Frankl is one of many who have been able to develop personal freedom in difficult circumstances to lift and inspire others. The autobiographical accounts of Vietnam prisoners of war provide additional persuasive testimony of the transforming power of such personal freedom and the effect of the responsible use of that freedom on the prison culture and on the prisoners, both then and now.
We have all known individuals in very difficult circumstances, perhaps with a terminal illness or a severe physical handicap, who maintain magnificent emotional strength. How inspired we are by their integrity! Nothing has a greater, longer-lasting impression upon another person than the awareness that someone has transcended suffering, has transcended circumstance and is embodying and expressing a value that inspires and ennobles and lifts life.
Viktor Frankl suggests that there are three central values in life — the experiential, or that which happens to us; the creative, or that which we bring into existence; and the attitudinal, or our response in difficult circumstances such as terminal illness.
The highest of the three values is attitudinal, in the paradigm of reframing sense. In other words, what matters most is how we respond to what we experience in life.
Difficult circumstances often create Paradigm Shifts, whole new frames of reference by which people see the world and themselves and others in it, and what life is asking of them. Their larger perspective reflects the attitudinal values that lift and inspire us all.
Taking the Initiative
Our basic nature is to act, and not be acted upon. As well as enabling us to choose our response to particular circumstances, this empowers us to create circumstances.

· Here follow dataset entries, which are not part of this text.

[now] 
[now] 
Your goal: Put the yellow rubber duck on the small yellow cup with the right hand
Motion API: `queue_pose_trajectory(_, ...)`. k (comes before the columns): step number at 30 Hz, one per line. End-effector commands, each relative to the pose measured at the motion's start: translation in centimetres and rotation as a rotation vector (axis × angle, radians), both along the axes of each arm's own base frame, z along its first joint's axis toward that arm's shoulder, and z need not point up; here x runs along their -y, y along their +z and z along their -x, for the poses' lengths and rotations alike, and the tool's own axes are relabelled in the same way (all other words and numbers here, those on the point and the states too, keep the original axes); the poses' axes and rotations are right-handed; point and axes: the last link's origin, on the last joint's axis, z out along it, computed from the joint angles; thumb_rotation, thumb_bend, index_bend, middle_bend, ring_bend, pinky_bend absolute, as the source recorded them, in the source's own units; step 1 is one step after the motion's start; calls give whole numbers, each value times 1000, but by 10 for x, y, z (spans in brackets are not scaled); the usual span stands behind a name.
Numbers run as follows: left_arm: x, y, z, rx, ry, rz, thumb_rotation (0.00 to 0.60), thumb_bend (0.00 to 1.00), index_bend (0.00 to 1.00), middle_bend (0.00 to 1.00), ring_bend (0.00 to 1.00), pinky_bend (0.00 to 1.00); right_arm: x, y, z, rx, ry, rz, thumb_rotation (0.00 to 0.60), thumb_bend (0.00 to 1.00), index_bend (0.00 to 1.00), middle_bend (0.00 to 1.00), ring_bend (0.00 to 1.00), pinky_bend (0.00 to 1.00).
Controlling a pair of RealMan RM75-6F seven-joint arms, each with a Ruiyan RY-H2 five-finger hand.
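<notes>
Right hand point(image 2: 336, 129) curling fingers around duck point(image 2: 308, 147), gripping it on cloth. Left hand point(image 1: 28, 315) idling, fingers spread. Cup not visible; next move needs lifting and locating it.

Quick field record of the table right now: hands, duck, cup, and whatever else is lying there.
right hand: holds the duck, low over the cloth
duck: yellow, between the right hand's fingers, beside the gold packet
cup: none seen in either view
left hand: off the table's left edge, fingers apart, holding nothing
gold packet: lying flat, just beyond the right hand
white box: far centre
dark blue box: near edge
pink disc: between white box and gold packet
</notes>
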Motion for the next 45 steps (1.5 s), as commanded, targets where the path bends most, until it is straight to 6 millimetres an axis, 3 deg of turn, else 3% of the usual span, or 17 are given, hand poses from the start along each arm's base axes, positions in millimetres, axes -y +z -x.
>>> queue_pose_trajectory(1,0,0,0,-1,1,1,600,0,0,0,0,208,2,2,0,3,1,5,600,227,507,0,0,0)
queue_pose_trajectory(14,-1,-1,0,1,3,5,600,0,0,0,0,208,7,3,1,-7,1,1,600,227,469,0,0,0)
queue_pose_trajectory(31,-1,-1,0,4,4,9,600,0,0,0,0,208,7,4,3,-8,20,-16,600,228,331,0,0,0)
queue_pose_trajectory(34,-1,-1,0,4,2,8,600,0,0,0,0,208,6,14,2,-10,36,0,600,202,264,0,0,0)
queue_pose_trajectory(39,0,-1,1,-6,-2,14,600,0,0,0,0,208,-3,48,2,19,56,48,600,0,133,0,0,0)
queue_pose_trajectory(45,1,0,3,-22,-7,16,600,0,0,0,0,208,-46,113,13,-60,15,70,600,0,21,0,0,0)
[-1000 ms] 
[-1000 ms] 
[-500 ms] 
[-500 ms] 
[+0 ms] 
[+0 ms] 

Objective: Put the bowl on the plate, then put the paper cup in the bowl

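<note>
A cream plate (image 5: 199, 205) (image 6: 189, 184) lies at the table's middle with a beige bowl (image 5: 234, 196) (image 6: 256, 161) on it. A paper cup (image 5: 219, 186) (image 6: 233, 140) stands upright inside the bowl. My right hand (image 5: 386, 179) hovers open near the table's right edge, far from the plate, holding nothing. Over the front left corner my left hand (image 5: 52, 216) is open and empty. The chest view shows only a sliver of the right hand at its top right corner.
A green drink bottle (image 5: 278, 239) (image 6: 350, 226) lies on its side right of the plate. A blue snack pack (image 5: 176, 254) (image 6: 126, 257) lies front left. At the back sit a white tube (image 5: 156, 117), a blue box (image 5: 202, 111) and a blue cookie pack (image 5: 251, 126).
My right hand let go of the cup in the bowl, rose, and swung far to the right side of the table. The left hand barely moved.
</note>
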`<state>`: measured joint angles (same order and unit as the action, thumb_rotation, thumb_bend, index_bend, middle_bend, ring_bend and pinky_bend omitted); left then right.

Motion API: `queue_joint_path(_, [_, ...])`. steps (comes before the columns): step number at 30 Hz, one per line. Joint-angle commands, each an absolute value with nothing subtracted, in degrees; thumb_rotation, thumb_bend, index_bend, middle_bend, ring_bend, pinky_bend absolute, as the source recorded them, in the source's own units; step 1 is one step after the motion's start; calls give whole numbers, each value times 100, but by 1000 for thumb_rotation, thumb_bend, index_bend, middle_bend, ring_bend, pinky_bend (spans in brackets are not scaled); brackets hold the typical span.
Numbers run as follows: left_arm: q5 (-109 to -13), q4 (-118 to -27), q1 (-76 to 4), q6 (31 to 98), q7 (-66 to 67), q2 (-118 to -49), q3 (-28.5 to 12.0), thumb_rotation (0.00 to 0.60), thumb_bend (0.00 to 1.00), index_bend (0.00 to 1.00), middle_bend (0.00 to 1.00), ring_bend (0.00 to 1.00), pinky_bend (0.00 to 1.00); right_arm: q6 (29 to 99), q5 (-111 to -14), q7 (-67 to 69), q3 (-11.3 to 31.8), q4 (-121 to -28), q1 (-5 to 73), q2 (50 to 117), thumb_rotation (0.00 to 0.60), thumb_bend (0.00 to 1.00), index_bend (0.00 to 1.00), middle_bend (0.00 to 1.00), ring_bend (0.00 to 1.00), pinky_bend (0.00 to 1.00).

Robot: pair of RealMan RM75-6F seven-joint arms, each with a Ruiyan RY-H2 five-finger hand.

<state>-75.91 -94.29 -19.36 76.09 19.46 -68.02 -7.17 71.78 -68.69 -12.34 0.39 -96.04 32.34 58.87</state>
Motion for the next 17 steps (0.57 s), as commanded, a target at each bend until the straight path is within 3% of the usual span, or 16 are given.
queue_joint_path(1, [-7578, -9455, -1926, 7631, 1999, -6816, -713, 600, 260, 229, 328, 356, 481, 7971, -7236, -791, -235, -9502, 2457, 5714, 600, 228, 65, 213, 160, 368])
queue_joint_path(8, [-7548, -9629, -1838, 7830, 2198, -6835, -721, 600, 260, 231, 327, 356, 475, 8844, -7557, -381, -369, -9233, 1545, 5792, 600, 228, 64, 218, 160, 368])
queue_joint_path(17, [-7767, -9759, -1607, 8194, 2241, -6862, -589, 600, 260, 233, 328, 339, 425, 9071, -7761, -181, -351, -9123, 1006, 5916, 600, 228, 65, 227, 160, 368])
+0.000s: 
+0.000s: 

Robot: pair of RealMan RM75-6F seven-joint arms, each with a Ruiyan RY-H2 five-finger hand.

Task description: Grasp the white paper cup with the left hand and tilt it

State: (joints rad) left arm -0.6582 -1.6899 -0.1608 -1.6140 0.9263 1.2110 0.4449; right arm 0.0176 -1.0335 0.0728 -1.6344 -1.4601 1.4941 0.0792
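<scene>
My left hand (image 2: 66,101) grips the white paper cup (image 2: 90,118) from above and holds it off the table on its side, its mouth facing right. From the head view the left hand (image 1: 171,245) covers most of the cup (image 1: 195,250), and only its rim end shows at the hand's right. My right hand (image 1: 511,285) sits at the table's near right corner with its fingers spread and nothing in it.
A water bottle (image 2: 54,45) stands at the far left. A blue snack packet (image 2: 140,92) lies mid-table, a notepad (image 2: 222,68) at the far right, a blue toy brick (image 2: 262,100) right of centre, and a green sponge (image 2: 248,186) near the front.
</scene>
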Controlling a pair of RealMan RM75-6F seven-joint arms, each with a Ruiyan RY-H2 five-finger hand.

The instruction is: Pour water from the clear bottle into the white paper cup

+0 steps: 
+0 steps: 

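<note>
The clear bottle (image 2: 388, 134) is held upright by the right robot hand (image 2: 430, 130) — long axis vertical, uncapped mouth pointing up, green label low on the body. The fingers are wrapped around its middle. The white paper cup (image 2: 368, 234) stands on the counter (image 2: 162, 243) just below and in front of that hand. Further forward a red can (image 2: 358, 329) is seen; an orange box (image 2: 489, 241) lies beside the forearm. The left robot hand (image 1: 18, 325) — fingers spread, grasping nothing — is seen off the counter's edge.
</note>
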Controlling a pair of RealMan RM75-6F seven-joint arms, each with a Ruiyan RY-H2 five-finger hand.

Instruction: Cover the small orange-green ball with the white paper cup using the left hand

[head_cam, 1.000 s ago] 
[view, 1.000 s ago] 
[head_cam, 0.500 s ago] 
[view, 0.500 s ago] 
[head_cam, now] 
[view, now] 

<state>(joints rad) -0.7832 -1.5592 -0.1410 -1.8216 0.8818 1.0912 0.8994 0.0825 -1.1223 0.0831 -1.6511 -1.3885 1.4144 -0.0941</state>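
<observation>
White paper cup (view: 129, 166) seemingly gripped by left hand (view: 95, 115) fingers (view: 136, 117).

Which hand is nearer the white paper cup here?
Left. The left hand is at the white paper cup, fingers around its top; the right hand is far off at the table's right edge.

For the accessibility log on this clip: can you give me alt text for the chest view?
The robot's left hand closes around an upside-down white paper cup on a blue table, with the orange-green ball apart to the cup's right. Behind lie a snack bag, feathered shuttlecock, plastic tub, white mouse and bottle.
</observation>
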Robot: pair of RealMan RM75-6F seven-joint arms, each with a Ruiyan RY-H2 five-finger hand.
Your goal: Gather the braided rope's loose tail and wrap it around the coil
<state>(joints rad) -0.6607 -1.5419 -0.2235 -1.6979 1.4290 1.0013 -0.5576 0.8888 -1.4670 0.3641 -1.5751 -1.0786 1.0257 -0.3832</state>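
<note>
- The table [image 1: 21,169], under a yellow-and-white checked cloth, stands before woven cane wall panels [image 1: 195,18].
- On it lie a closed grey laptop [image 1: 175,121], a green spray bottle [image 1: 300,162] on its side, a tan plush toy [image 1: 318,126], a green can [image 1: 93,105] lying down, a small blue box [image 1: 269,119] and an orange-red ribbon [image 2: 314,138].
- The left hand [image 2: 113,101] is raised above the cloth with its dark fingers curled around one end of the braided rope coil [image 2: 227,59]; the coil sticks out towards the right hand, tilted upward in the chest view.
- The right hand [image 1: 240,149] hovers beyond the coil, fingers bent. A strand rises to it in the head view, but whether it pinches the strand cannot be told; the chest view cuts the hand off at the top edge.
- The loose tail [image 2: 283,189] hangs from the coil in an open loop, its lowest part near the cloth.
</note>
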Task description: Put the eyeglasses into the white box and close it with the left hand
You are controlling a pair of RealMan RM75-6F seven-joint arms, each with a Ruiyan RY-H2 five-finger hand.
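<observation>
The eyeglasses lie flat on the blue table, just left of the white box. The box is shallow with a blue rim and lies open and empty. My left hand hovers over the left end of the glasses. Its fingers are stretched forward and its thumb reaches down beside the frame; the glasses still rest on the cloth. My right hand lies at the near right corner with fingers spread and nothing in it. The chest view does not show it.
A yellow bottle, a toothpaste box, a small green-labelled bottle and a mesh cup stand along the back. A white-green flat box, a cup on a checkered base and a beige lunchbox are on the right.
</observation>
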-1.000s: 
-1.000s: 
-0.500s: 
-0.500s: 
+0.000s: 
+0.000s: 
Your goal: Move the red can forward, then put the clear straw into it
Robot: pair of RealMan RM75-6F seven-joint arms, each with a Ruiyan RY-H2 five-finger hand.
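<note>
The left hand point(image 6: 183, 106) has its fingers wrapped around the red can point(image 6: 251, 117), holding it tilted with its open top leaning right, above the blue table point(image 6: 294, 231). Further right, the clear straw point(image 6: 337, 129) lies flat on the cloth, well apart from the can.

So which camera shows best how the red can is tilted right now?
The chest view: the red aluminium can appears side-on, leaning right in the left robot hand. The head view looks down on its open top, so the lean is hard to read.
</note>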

Taking initiative does not mean being pushy, obnoxious, or aggressive. It does mean recognizing our responsibility to make things happen.
Over the years, We have frequently counseled people who wanted better jobs to show more initiative — to take interest and aptitude tests, to study the industry, even the specific problems the organizations they are interested in are facing, and then to develop an effective presentation showing how their abilities can help solve the organization’s problem. It’s called “solution selling,” and is a key paradigm in business success.
The response is usually agreement — most people can see how powerfully such an approach would affect their opportunities for employment or advancement. But many of them fail to take the necessary steps, the initiative, to make it happen.
“I don’t know where to go to take the interest and aptitude test.”
“How do I study the industry and organizational problems? No one wants to help me.”
Many people wait for something to happen or someone to take care of them. But people who end up with good jobs are the proactive ones who are solutions to problems, not problems themselves, who seize the initiative to do whatever is necessary, consistent with correct principles, to get the job done.
Holding people to the responsible course is not demeaning; it is affirming. Proactivity is part of human nature, and although the proactive muscles may be dormant, they are there. By respecting the proactive nature of other people, we provide them with at least one clear, undistorted reflection from the social mirror.
Of course, the maturity level of the individual has to be taken into account. We can’t expect high creative cooperation from those who are deep into emotional dependence. But we can, at least, affirm their basic nature and create an atmosphere where people can seize opportunities and solve problems in an increasingly self-reliant way.